“I see Rhodes as the negative image of somebody like Nelson Mandela,” says writer and filmmaker Antony Thomas. “Rhodes had the charismatic gift where he could relate to anybody, whether you were black African, Afrikaner, English, Jewish, whatever you were, if Rhodes wanted you on his side, he could seduce you.
“Rhodes used those gifts negatively, and Mandela has used them positively.”
At 8 p.m. Sunday, Monday and Tuesday on WTTW-Ch. 11, PBS’ “Masterpiece Theatre” presents “Rhodes,” a profile of one of the great empire builders of the Victorian era. While most Americans know Rhodes through his founding of the self-named Rhodesia (now Zimbabwe) and his creation of Oxford’s Rhodes Scholarships, in England and Africa it is quite a different matter. In the past 100 years, Rhodes has gone from a near godlike figure to the worst kind of evil tyrant.
And the irony is, he truly was both.
Born the sickly son of a vicar in Hertfordshire, England, on July 5, 1853, Cecil B. Rhodes headed to Africa to seek his fortune on his brother’s cotton farm. What he found instead were diamonds, lots and lots of diamonds. But getting them wasn’t easy, and making sure the rich motherlodes didn’t flood the market was even harder. After a stint at Oxford, Rhodes set about building a financial empire in southern Africa.
And before he was done, he had laid telegraph lines and railroads across the veldt; founded the DeBeers diamond company; seized vast tracts of land through subterfuge, clever maneuvering and outright warfare; helped trigger the bloody Boer War; and sowed the seeds of apartheid.

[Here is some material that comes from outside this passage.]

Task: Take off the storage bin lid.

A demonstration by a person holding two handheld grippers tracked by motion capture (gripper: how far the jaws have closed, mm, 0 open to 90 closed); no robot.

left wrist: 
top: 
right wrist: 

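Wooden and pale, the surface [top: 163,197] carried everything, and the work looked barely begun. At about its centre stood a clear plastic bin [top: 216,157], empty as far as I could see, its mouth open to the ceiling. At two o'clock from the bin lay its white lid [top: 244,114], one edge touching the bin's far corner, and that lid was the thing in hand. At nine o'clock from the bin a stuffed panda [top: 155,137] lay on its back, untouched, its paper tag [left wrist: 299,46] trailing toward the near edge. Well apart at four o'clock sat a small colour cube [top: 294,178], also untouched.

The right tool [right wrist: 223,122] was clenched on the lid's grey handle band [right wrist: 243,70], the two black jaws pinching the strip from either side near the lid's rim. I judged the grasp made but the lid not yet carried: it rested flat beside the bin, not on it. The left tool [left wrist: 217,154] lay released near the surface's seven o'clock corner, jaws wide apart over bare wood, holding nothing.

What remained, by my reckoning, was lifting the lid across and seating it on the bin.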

Martin Shaw, a Tony Award nominee for best actor in Broadway’s “An Ideal Husband,” plays Rhodes in adult life.
Raised in South Africa, Antony Thomas had always known about Rhodes. “I was brought up in that British tradition, that British colonial tradition, and for us, Rhodes was almost a divine figure. He represented everything that it meant to be English. Everything about him … the fact that he was celibate was almost compared to Christs celibacy. He was too preoccupied with higher things and great visions than to marry and all this stuff.
“I made my own political journey, and by my early 20s, I had set Rhodes behind me completely.”
About 10 years later, Thomas was asked to direct and produce a documentary about Rhodes and was plunged back into research. This later led Thomas to write “Rhodes” and a companion biography, “Rhodes: The Race for Africa.”
“The fascination was–how can I put it? It was like a journey into the heart of darkness. I was discovering a Machiavellianism and an evil that was absolutely profound. At the same time, I was finding so much in this man that I recognized. We are part of the same culture and the same tradition. I think this is very good for an English person to do.
“Other countries–you only have to think of Germany–have had to confront their recent history. We never have, as British. We’ve never had to confront what happened in Ireland in 1916 or what happened in any of our colonies. Most English people would still believe this, that we British were jolly good in Africa, that we played decently.”